BEGIN Provided material

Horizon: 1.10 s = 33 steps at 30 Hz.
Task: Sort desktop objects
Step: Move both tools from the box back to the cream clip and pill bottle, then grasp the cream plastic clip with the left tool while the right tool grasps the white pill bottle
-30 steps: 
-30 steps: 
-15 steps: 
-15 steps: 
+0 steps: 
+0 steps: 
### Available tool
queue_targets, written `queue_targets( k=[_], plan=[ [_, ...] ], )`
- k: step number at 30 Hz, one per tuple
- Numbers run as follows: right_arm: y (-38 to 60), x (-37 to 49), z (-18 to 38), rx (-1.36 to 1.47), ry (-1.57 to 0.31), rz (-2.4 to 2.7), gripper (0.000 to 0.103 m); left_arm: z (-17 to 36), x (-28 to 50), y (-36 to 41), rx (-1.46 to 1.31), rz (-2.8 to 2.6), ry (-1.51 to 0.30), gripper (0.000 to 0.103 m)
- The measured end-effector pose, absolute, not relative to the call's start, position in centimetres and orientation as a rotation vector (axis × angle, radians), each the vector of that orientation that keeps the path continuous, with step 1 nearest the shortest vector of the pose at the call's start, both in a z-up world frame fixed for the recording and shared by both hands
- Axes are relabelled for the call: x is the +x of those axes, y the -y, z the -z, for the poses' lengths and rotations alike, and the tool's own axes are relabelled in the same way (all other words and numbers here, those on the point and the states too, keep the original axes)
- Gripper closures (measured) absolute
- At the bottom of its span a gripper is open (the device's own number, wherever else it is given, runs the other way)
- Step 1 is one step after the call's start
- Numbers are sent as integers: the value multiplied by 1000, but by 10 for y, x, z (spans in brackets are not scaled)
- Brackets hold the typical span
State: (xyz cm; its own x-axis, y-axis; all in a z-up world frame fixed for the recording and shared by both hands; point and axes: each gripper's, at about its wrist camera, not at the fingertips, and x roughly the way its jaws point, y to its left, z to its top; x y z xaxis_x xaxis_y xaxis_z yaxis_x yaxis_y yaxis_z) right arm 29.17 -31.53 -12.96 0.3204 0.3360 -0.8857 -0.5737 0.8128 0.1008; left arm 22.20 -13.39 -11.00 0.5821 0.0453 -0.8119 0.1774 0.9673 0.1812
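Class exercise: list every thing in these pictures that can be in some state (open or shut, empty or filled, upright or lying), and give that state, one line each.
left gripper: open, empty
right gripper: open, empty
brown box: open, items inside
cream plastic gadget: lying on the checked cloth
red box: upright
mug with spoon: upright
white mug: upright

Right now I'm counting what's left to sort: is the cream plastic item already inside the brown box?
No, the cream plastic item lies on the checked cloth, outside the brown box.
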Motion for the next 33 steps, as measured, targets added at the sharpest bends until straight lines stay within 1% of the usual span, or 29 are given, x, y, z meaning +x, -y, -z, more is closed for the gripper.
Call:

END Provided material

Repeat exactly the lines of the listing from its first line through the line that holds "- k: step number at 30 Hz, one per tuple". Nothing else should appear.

Horizon: 1.10 s = 33 steps at 30 Hz.
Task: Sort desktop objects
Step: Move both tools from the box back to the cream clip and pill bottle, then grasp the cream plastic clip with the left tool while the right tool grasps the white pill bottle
-30 steps: 
-30 steps: 
-15 steps: 
-15 steps: 
+0 steps: 
+0 steps: 
### Available tool
queue_targets, written `queue_targets( k=[_], plan=[ [_, ...] ], )`
- k: step number at 30 Hz, one per tuple

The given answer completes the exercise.